The tragedies that ruptured our lives—the attack on Cafe Racer three years ago and on the Jewish Federation of Greater Seattle in 2006—led us to become advocates for strengthening Washington’s gun laws. We’ve pursued different paths in the years since we became survivors. But we both support Extreme Risk Protection Orders because those shootings might never have occurred if family members had this path to intervene. Unfortunately, the Extreme Risk Protection Orders bill stalled in Olympia this year due to political pressure from an old foe—the National Rifle Association and their legislative allies.

Thankfully, we aren’t alone in our desire to see this reform passed, nor are we giving up. At an inspiring—and often somber—legislative hearing earlier this year, witness after witness shared stories about deaths that might have been prevented if families had the tools to act. Zoe Moore described how police were unable to do anything to help prevent her daughter’s suicide. Jane Weiss and Sarah Whitford recalled their loved one, Veronika Weiss, a Seattle native who was killed in the UC Santa Barbara shooting last year (prompting California to quickly adopt a similar protection order law). Thousands of Washingtonians made phone calls, sent e-mails, and signed nearly 11,000 petitions telling their legislators to support Extreme Risk Protection Orders.

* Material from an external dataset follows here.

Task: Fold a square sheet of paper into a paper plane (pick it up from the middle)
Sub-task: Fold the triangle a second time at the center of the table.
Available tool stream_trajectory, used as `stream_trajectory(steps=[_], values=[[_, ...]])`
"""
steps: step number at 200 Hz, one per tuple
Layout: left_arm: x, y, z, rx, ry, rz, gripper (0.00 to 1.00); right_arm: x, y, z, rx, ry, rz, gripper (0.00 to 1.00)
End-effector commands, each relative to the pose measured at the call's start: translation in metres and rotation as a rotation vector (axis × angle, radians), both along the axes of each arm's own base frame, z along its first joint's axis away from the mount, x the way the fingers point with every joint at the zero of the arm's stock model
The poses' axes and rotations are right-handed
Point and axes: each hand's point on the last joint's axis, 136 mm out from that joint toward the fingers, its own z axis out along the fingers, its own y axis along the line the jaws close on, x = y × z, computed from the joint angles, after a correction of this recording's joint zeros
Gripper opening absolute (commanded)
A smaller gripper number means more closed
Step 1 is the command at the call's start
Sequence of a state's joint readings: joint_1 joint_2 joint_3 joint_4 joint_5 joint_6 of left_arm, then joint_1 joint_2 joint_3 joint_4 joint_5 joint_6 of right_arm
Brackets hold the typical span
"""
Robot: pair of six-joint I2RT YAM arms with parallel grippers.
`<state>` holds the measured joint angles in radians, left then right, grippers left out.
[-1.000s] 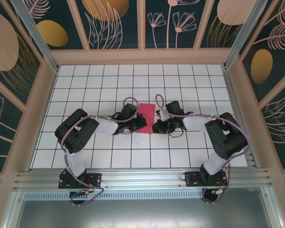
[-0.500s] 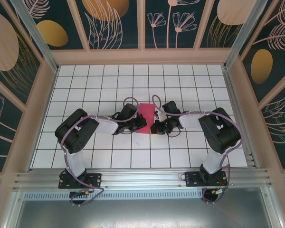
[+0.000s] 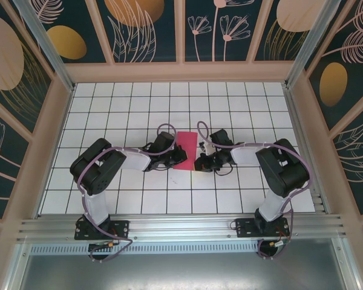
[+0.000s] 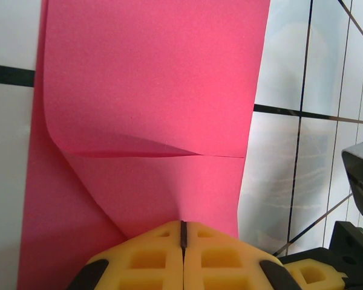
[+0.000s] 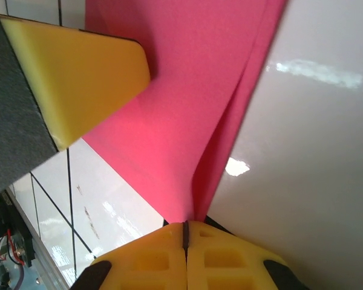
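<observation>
The magenta-pink sheet of paper lies folded into a narrow strip at the table's middle, between both arms. My left gripper is shut on its left edge; in the left wrist view the paper rises from the closed yellow pads with a crease across it. My right gripper is shut on the sheet's near right corner, where the paper pinches to a point at the yellow pads. The left gripper's yellow finger shows at upper left in the right wrist view.
The white gridded table is fenced by peach walls on three sides. A metal rail with the arm bases runs along the near edge. The right gripper's black body edges into the left wrist view.
The right arm swung its elbow inward and back slightly, and its gripper shifted a little along the paper's right edge. The left arm and the sheet stayed put.
</observation>
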<state>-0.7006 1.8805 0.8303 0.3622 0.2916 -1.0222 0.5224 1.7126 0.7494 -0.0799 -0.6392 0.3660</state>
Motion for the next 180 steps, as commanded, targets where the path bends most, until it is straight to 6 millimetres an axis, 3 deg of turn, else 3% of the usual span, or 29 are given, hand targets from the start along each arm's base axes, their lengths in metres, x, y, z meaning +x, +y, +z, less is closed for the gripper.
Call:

We know that nothing will stop every shooting or every suicide. But just as background checks are one part of the solution, Extreme Risk Protection Orders work hand-in-hand with increasing access to and funding for mental health services so that individuals in distress get the help they need.

Unfortunately, politicians in Olympia allowed Extreme Risk Protection Orders to die this year because of the gun lobby’s “general philosophical opposition” to keeping firearms out of the hands of disturbed individuals. It’s a position out of step with Washington voters—and common sense.

Sadly, the cost of inaction is measured in real lives. During Naveed Haq’s second trial, his father shared his experience of anguish and helplessness as his son’s anger and paranoia became more pronounced. Similarly, those who knew and loved Ian Stawicki saw his personality change and devolve, but were tragically unable to get—or force—him to surrender his firearms. There aren’t words to describe the devastation gun violence creates in families and communities. And the actions of a few elected officials mean we’ve lost an opportunity to prevent another violent event that could shatter a community and bring another family’s worst fears to life.

Support The Stranger

We stand today with survivors, families, friends, mental health and domestic violence advocates, law enforcement and the 60 percent of Washingtonians from every political party and walk of life who voted for stronger gun violence protection laws. Together, we call on Olympia to take concrete steps to prevent gun violence in our state. We are always ready to work with the legislature to find common ground.

Let’s not let another anniversary of the Café Racer shooting—or any tragedy—pass yet again without taking action to save lives.

Cheryl Stumbo is a survivor of the 2006 shooting at the Jewish Federation of Greater Seattle and the citizen-sponsor of last year's Initiative 594. Walt Stawicki is the father of Ian Stawicki, who killed five people in the 2012 Cafe Racer shooting before taking his own life.